The strain first identified in India has two mutations, prompting fears it may be more infectious or less susceptible to vaccines.


India Covid variant found in UK specimens taken in February


India Covid variant found in UK specimens taken in February

Guardian & Sky report:: The first of the 77 cases of the India variant of coronavirus found in the UK were detected in specimens dating back to February, the Guardian has learned.

On Thursday Public Health England (PHE) revealed that 77 cases of a variant first detected in India, called B1617, had been found in the UK, with 73 cases in England and four in Scotland.

It is designated a “variant under investigation” but is worrying researchers as it contains two mutations that it is thought may help the virus to evade the body’s immune responses. There are also concerns the variant might be more infectious than early forms of Covid-19.

Dr Simon Clarke, an associate professor of cellular microbiology at the University of Reading, said that while there was yet to be proof to support such worries, there was anecdotal evidence from India.

“I think it’s fair to say that this is a candidate for becoming a variant of concern pretty soon,” he said.

Analysis of the Covid-19 genomics UK consortium database reveals that the first specimens found to contain the India variant date back to 22 February. The number of specimens containing the variant has been rising weekly – despite the UK having been under tight restrictions until 12 April. While 13 specimens dating to the week ending 13 March were found to contain the India variant, there were 30 such specimens dating to the week ending 3 April.

The UK is considered to have one of the world’s best Covid surveillance programmes.
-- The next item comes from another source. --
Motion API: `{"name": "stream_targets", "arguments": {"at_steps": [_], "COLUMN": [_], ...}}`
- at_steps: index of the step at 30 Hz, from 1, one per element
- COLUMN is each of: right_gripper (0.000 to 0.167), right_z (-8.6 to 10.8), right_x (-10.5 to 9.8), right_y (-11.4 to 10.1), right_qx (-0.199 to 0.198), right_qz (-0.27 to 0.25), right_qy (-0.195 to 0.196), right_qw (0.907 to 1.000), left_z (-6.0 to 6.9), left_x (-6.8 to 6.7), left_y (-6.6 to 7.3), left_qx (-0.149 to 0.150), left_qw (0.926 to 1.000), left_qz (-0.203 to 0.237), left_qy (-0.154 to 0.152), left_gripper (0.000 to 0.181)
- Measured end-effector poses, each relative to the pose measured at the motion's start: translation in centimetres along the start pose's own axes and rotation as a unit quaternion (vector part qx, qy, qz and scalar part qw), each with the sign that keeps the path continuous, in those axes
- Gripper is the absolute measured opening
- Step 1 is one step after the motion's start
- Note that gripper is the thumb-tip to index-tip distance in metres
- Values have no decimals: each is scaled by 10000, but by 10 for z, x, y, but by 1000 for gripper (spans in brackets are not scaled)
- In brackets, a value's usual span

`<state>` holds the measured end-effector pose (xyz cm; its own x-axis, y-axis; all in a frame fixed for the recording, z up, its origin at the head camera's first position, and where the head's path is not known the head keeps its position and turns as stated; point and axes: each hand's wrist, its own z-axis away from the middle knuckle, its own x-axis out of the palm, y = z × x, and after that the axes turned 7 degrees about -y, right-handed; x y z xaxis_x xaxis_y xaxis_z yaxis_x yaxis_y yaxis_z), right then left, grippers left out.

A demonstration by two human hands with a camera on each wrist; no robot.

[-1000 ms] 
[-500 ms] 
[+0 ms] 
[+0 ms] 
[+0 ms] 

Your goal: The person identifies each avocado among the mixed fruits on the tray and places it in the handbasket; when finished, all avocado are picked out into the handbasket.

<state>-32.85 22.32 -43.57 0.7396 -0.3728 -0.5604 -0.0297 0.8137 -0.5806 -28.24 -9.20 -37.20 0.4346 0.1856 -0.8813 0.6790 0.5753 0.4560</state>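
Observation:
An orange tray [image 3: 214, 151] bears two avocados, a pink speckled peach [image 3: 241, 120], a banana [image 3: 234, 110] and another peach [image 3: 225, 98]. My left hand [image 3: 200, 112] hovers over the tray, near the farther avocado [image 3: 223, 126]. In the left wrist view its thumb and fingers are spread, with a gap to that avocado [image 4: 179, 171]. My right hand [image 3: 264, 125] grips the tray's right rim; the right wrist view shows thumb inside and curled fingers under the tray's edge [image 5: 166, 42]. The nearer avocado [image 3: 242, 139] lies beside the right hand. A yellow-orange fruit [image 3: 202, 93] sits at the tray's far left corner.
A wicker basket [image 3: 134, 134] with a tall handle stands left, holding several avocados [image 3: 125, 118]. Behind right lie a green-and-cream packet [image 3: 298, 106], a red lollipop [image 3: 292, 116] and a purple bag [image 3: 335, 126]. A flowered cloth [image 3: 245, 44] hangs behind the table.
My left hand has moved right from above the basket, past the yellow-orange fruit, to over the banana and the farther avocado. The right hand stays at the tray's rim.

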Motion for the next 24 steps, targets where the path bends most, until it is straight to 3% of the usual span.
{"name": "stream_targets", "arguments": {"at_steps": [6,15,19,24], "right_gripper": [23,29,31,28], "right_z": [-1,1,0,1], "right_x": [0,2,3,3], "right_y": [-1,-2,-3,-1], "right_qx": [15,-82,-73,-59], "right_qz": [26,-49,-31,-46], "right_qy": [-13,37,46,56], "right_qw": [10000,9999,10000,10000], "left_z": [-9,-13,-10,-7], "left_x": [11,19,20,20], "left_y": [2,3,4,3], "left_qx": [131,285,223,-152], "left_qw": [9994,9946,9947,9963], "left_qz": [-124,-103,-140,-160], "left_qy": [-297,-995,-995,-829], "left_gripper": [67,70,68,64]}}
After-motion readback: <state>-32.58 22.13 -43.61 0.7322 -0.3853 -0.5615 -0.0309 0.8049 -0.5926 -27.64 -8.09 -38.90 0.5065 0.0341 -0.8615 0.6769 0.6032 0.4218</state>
However, not all positive tests are subsequently analysed to determine which variant is present.

The Guardian understands that the PHE report only includes a particular variant once experts believe there is sufficient evidence to suggest it is potentially worrying – not when the variant is first noticed.

Paul Hunter, a professor in medicine at the University of East Anglia, said the delay was understandable, and that action could be taken until it was clear there was a problem.

“It can take up to four weeks for new positives to be sent for sequencing and be sequenced. But even after you have found [a new variant], it can take time ito work out whether it is likely to be important or not. There are already a vast number of different lineages being identified, so working out which ones to worry about takes time,” he said.

However, Prof Christina Pagel, the director of the clinical operational research unit at University College London and a member of the Independent Sage group of experts, said the situation was of concern.

“I would have expected this [variant] to appear in reports by the end of March when it became clear that this was a potentially worrying variant in India,” she said.

Pagel also said there was as yet no direct proof that B1617 was more infectious or could escape immunity – either through prior Covid infection or vaccination – but said nonetheless swift action was needed.